Lately Arthur Silber has had quite a bit to say on US foreign policy, and particularly Iraq. I recommend reading all of his recent weblog posts.
2:58:42 PM    comment ()

This was posted to a mailing list I subscribe to:

Folks,

This is an email from a Kenyan who lives in Canada. Read on..

Chifu

wrote: al-Barakaat, The Untold Saga

An Investigative Piece by

Onyango Oloo

in Montreal, July 17, 2003

Cab drivers can be mobile encyclopedias and most of the ones I have encountered are very mentally agile. This last Sunday I found out more about an African business empire while ensconced in the back seat of a taxi moving between the Runnymede/Bloor and the Queensway/Windmere in Toronto's west end.

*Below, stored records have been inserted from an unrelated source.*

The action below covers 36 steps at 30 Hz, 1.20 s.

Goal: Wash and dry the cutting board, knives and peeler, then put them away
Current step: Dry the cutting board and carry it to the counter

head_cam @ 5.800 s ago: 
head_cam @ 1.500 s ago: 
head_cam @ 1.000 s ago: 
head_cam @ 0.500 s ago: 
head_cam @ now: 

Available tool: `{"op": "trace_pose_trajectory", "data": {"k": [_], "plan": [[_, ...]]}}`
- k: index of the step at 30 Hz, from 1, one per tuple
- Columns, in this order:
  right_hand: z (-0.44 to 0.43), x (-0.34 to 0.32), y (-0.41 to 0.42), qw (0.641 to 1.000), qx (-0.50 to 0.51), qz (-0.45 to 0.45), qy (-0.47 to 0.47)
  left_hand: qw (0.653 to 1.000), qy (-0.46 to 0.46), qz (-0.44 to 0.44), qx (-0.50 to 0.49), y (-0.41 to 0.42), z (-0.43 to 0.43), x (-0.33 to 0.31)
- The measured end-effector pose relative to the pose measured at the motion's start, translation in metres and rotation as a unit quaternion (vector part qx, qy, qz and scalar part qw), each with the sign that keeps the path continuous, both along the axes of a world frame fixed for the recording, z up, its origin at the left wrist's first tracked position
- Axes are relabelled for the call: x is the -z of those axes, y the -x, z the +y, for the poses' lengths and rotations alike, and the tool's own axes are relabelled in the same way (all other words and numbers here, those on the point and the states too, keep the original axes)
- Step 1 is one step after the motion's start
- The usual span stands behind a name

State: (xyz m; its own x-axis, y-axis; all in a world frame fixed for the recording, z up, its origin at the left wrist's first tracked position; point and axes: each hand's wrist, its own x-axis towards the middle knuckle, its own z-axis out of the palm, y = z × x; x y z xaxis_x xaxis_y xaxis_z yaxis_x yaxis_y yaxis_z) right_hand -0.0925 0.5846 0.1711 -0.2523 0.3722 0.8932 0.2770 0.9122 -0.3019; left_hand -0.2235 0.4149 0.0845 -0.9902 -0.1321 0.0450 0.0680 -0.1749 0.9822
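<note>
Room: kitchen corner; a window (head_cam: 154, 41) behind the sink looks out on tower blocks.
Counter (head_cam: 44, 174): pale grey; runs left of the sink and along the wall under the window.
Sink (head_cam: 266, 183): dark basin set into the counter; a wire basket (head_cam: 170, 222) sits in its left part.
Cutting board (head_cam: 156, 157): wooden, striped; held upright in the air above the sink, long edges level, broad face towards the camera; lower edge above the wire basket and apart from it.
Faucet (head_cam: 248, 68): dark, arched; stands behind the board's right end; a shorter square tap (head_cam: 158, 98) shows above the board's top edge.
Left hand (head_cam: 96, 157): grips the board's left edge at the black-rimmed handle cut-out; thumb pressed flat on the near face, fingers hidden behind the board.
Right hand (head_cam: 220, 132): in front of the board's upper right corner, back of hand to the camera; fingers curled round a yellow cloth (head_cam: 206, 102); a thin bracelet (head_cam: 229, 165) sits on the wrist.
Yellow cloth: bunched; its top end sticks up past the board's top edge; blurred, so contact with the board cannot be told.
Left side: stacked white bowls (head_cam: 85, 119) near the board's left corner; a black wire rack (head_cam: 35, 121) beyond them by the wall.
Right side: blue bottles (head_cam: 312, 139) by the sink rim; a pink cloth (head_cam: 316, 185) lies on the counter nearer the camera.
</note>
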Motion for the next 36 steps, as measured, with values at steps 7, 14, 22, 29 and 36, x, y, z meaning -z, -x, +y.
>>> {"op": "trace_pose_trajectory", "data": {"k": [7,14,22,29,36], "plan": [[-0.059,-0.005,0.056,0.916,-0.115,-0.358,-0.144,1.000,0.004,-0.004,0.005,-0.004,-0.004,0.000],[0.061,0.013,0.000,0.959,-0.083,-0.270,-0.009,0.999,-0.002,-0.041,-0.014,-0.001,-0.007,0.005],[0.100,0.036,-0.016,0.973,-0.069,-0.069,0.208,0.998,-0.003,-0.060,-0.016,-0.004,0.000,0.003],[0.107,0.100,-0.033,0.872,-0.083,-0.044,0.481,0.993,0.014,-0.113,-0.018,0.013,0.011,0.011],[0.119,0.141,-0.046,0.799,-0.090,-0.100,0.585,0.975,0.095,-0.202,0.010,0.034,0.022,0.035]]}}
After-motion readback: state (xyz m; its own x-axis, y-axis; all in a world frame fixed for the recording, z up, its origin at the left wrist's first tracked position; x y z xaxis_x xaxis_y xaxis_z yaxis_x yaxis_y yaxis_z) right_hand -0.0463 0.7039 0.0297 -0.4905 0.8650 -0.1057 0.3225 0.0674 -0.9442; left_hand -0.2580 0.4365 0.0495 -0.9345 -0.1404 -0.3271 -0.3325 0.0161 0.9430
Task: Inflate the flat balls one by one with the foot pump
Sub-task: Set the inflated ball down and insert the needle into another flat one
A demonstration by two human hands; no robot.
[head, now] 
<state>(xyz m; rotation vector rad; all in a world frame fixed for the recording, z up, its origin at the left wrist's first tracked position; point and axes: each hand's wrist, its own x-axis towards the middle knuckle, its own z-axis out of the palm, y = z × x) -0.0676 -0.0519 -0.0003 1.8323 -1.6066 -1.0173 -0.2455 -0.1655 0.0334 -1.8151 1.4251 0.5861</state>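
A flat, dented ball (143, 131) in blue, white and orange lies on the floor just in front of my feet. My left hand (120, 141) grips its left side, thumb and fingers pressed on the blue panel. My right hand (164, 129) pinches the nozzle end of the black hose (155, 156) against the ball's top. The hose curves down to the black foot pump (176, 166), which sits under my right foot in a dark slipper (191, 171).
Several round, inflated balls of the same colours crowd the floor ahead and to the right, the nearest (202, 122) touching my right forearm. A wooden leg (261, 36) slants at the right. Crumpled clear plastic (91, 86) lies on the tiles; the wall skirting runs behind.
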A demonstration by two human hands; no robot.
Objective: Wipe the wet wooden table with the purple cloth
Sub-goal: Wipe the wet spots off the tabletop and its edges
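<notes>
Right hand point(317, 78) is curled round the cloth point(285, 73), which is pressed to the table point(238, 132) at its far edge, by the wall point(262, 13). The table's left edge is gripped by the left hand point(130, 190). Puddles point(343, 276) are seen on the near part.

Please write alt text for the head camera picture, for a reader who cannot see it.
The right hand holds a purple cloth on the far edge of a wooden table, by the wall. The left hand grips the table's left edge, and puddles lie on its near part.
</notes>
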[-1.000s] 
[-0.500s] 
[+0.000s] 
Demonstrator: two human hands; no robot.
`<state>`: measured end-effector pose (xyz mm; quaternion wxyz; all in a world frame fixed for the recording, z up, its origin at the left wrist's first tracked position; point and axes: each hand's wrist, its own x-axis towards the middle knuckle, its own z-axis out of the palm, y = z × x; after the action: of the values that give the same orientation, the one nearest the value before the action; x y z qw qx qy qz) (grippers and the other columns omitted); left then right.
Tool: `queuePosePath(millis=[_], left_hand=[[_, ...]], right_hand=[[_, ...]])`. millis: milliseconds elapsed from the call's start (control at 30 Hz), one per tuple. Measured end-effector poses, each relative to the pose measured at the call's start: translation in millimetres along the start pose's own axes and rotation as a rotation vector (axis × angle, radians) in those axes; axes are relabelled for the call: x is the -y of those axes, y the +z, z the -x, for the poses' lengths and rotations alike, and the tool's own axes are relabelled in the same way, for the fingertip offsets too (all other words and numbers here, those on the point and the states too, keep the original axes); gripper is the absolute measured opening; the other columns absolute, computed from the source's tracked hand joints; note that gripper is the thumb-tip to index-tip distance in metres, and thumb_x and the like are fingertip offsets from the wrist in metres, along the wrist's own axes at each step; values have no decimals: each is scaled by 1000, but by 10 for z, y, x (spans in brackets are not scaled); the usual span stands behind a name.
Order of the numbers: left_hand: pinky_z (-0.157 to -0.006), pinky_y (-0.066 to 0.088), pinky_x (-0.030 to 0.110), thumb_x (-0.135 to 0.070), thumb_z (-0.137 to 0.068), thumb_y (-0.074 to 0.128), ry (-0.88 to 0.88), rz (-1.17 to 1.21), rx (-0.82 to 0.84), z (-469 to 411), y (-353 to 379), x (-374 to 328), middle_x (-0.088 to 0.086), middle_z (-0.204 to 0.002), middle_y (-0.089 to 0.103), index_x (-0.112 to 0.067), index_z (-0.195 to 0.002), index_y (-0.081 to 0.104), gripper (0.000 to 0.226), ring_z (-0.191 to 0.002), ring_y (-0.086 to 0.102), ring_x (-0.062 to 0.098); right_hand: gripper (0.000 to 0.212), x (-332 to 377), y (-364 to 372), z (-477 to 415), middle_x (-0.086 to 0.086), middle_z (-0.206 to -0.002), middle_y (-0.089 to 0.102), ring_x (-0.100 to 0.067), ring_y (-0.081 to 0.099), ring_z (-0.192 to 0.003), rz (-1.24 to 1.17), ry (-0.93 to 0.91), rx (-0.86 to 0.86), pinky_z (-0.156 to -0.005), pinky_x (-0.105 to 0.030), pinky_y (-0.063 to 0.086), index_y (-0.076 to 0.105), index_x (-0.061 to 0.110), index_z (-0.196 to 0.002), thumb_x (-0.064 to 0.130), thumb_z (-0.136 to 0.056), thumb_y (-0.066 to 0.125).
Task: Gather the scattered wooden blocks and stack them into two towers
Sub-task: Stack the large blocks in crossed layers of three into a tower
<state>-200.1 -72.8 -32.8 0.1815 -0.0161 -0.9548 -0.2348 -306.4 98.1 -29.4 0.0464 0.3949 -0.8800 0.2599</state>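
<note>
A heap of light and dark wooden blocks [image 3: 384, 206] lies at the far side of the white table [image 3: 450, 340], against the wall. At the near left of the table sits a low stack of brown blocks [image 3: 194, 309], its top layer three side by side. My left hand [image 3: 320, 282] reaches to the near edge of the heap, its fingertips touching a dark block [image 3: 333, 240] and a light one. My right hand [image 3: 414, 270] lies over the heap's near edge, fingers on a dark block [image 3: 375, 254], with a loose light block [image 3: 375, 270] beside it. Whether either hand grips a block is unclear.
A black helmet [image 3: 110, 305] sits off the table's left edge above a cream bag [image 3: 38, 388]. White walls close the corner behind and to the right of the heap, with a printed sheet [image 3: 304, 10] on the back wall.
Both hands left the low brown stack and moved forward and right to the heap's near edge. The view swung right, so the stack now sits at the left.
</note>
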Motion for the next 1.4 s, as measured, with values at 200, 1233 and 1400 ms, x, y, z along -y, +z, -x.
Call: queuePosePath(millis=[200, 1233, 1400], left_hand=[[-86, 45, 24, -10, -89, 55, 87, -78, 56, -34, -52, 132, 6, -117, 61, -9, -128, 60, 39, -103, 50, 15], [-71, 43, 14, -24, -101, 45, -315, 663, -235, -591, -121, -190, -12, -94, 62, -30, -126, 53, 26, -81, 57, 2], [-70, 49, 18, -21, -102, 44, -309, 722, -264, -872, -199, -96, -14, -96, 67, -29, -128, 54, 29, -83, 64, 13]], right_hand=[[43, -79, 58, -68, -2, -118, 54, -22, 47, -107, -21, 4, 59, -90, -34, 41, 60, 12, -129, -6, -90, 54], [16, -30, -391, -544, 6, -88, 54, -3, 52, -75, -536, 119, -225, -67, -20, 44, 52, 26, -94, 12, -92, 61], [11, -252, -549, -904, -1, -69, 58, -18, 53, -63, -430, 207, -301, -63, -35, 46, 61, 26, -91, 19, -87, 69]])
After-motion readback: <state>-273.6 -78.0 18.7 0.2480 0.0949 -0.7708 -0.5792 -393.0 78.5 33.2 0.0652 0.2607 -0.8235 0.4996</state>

The driver was a young Somali looking man. I say Somali looking because I have learned to my cost, never to jump into conclusions about where people were from based on how they looked. I almost got thrown out of a taxi several years ago when I gleefully fingered my hired chauffeur as an Ethiopian. I only found that I was talking to an irate, thoroughly insulted Eritrean when the vehicle screeched to a halt as they offended driver demanded, "What did you call me?!"

So this time around, I decided to play it safe. After the greetings and the normal pleasantries, I offered that I was from Kenya and when he could not speak a word of Kiswahili, I ventured tentatively whether he was a Somali.

He answered in the affirmative; he was from Mogadishu; left his place of birth in 1988 and had spent the intervening years in the UK and other parts of Europe before relocating to Ontario.

Soon we were in animated chitchat.

Somehow we started talking about Al Barakat. I may have asked something about what happened to one of the Ottawa based directors of this operation who at point was being tagged as one of the Al Qaeda money bags in Canada.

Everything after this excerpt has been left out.